> _Exercise brief_: Consider the listing below. Extract exactly the lines from the line containing "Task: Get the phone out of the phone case" to the line containing "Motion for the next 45", both included.

Top of The input

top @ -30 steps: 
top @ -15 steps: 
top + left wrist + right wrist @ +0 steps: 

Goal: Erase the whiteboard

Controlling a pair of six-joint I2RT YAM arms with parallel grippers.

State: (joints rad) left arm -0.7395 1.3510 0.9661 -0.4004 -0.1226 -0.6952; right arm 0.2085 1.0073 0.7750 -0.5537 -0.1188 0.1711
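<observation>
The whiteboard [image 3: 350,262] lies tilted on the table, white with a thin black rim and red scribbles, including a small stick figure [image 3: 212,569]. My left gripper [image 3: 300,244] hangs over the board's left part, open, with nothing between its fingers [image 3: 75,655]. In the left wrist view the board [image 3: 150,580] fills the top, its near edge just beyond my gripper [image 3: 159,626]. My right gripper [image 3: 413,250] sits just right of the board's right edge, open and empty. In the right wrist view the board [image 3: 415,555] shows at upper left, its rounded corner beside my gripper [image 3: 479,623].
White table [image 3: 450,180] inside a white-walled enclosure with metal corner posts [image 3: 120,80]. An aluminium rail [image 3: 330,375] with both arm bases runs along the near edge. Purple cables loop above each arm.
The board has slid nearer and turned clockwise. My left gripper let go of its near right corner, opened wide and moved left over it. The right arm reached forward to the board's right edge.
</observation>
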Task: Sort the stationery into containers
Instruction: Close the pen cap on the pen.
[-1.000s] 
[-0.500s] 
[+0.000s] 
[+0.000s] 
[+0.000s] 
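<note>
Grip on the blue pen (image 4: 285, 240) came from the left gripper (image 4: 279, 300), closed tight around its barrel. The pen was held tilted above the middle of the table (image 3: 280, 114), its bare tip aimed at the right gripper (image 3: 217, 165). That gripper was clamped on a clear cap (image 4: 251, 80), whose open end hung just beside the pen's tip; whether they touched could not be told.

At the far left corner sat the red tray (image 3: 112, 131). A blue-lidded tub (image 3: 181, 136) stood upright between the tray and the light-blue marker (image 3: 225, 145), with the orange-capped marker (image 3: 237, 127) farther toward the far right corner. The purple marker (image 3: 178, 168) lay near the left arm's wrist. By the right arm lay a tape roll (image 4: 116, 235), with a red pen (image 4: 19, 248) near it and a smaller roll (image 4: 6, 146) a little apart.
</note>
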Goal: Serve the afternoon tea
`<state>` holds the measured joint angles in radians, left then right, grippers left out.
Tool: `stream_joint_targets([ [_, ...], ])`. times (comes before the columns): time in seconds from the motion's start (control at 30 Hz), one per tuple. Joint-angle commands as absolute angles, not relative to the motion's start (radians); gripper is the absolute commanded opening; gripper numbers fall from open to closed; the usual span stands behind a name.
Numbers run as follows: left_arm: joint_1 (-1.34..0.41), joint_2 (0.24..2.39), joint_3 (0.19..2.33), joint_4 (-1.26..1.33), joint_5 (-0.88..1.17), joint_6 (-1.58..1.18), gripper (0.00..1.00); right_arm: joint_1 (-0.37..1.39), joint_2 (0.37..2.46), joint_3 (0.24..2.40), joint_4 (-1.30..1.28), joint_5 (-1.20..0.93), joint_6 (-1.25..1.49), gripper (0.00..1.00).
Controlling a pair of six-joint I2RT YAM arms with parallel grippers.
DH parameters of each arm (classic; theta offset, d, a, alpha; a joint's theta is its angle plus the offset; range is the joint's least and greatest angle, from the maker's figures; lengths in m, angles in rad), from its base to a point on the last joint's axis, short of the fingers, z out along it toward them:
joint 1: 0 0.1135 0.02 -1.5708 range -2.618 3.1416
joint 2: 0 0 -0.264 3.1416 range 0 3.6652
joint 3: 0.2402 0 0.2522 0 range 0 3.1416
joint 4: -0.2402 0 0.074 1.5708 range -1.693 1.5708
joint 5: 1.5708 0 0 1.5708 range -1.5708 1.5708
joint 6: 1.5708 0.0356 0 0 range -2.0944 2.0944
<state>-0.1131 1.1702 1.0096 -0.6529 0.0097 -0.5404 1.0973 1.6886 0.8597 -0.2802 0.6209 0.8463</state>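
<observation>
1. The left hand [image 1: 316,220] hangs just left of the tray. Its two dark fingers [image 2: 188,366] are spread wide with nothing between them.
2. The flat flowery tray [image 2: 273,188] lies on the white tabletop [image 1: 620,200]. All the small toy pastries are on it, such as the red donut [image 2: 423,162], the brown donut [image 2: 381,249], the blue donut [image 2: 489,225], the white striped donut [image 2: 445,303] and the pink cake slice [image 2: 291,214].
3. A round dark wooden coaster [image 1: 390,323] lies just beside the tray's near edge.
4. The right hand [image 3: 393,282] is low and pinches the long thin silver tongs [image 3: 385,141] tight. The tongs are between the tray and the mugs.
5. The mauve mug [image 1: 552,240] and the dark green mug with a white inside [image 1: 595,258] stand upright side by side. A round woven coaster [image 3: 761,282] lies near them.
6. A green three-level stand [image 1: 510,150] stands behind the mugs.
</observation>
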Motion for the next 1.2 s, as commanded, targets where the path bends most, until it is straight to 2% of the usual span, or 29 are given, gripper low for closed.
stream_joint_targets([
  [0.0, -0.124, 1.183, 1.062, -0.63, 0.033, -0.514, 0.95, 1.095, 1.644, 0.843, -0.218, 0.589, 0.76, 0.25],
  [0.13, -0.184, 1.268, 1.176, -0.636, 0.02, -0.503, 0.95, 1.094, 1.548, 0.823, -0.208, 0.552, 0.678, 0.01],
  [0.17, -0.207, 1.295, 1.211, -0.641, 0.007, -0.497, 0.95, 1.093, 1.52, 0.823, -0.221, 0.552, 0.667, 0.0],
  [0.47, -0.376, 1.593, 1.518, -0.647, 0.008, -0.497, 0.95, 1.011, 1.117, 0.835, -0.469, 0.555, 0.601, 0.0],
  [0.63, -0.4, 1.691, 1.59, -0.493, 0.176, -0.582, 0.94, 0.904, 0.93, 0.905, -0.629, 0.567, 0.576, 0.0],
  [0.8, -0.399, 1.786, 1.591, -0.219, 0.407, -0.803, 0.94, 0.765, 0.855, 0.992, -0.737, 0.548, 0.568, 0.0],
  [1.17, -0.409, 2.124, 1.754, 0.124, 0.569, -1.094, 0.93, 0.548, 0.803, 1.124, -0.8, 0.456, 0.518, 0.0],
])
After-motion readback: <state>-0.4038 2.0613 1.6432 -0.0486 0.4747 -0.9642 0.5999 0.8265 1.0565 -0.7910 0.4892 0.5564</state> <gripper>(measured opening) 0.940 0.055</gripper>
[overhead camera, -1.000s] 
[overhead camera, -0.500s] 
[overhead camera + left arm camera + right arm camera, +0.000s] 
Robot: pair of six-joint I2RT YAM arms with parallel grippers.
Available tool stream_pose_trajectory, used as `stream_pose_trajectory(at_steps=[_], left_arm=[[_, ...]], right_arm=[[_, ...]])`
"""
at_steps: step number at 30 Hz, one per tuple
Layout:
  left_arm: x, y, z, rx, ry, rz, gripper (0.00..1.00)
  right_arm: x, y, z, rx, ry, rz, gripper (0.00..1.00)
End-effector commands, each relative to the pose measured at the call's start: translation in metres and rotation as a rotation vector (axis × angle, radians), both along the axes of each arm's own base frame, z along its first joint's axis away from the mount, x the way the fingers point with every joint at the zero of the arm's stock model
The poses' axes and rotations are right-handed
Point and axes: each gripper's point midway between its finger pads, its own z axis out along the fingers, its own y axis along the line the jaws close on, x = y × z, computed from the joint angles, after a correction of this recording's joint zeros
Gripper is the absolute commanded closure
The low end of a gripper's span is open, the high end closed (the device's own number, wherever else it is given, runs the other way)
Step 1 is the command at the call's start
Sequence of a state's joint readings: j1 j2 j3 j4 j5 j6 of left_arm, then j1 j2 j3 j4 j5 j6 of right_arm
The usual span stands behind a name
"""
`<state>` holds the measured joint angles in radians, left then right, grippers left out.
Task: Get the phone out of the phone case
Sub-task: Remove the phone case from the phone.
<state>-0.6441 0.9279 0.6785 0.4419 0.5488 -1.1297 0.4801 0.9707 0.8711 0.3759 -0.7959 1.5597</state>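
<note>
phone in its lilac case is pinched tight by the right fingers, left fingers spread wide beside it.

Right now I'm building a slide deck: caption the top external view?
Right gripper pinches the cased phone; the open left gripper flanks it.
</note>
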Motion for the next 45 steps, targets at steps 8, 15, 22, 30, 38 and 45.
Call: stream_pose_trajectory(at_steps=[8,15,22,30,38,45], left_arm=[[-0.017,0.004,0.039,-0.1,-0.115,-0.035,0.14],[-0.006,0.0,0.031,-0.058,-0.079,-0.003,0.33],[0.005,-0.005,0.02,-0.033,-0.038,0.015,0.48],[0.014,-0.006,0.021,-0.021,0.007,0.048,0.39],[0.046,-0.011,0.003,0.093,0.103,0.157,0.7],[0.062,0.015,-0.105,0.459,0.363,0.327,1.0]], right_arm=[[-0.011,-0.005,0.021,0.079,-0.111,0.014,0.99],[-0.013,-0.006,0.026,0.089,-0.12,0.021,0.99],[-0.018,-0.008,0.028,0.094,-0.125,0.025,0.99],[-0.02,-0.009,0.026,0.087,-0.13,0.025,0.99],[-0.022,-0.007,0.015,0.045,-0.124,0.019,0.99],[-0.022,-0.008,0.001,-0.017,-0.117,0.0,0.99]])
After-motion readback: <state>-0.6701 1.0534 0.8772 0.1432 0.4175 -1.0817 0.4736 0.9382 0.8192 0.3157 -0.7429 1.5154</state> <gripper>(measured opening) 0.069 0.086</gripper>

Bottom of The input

> _Response_:
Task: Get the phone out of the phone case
Sub-task: Remove the phone case from the phone.
<state>-0.6441 0.9279 0.6785 0.4419 0.5488 -1.1297 0.4801 0.9707 0.8711 0.3759 -0.7959 1.5597</state>
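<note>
phone in its lilac case is pinched tight by the right fingers, left fingers spread wide beside it.

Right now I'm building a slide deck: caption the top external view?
Right gripper pinches the cased phone; the open left gripper flanks it.
</note>
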Motion for the next 45 steps, targets at steps 8, 15, 22, 30, 38 and 45.

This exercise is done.